視覚障害者にとって朗報と言っていいかもしれない。視覚障害者が自立して街を移動するのを助けるAIスーツケースの実証実験が始まった。そのAIスーツケースにはカメラをはじめとしたさまざまなセンサーがついており、音声などで視覚障害者を誘導する。(経済ジャーナリスト 山田 清志)
実証実験を行うのは「次世代移動支援技術開発コンソーシアム」という一般社団法人で、2020年2月にアルプスアルパイン、オムロン、清水建設、日本アイ・ビー・エム(IBM)、三菱自動車工業の5社によって設立された。きっかけはIBMの浅川智恵子フェローが米国カーネギーメロン大学で行った視覚障害者のためのスーツケース型誘導ロボット「Cabot」の研究だったそうだ。
近年、高齢化に伴う視力の低下や緑内障をはじめとする目の疾患発症により、視覚障害者は増加しており、日本には推定164万人いて、そのうち全盲の視覚障害者数は19万人弱ののぼるという。しかも、今後その数が加速度的に増えていくという研究結果も出ているのだ。
日本では、2006年6月の「バリアフリー新法」、16年4月の「障害者差別解決法」が施行されて以降、障害者に対する対策は進んでいるものの、視覚障害者は通勤や通学をはじめとした社会生活に欠かせない移動に依然として困難を抱えている。
そこで、こうした課題を解決するために5社が集まって団体を設立し、視覚障害者が自立して街を移動することを助ける総合ソリューション「AIスーツケース」の開発に取り組むことになったわけだ。旗振り役は日本IBMで、参加企業が技術や知見を持ち寄って今回のAIスーツケースを完成させた。それは、肩につけたウェラブルデバイスとスーツケース型ナビゲーション・ロボットがセットになったもので、移動とコミュニケーションの両方を解決するものだという。
AIスーツケースの基本的な機能については6つある。(1)位置情報と地図情報から目的までの最適ルートを検索する機能(2)音声や触覚などによる情報提示を交えながら誘導する機能(3)映像およびセンサーの情報から障害物を認識し避ける機能(4)位置情報とクラウド上の知識情報から周囲のお店の案内や買い物の支援を実現する音声対話機能(5)映像から知人を認識し、表情や行動などから相手の状況を判断し、円滑なコミュニケーションを支援する機能⑥映像およびセンサーの情報から周囲の行動を認識し、「行列に並ぶ」といった、その場に応じた社会的な行動を支援する機能だ。

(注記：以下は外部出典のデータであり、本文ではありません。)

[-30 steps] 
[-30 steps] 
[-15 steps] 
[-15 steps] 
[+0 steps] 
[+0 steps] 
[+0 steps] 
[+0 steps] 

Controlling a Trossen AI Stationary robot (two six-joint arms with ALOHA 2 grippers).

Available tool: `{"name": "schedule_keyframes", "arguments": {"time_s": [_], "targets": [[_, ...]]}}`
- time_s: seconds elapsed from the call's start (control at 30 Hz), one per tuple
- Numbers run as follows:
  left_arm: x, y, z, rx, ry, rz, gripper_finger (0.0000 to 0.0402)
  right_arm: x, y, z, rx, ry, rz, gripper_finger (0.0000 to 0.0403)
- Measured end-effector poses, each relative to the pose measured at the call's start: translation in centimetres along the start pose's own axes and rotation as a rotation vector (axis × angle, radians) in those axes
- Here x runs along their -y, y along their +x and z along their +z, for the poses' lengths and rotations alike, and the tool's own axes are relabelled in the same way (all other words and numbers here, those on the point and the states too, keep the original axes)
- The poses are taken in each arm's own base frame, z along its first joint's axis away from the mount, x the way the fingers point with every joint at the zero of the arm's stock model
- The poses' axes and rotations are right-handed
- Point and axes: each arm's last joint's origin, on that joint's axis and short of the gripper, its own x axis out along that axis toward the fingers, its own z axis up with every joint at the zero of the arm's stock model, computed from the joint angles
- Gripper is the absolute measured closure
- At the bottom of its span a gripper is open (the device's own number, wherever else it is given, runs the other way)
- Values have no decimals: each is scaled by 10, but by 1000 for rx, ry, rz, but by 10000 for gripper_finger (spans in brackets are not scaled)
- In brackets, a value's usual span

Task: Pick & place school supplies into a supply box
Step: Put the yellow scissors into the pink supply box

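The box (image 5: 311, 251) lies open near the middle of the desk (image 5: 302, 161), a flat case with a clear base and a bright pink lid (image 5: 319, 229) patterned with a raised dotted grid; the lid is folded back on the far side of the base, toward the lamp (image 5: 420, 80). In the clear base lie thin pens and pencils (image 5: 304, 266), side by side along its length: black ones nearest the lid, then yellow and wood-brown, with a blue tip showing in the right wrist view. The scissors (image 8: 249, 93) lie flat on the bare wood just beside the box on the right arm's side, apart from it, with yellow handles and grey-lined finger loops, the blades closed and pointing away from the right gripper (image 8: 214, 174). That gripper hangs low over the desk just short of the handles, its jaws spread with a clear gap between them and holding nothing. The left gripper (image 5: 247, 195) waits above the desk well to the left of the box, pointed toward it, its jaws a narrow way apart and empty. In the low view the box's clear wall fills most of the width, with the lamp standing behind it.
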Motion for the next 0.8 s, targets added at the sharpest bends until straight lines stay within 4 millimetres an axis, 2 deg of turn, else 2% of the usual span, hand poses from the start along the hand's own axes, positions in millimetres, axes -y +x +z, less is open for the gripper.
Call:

そのほか、新型コロナウイルス感染症への対応として新機能を追加したそうだ。例えば、映像やセンサーの情報から人とのソーシャルディスタンスを確保しながら誘導するほか、マスク着用の有無を判定して音声と振動で通知といった機能だ。
実証実験は、まず三井不動産が管理運営する商業施設コレド室町3(東京・日本橋)から開始し、国内の商業施設、公共交通機関、大学構内などへ拡大していく計画だ。期間は2020年11月12日~2021年4月30日までを予定している。
非常に反響が多いそうだが、今のところ発売時期や価格については未定で、まずは搭載機能の性能や使いやすさなどの評価・検証をしていくとのことだ。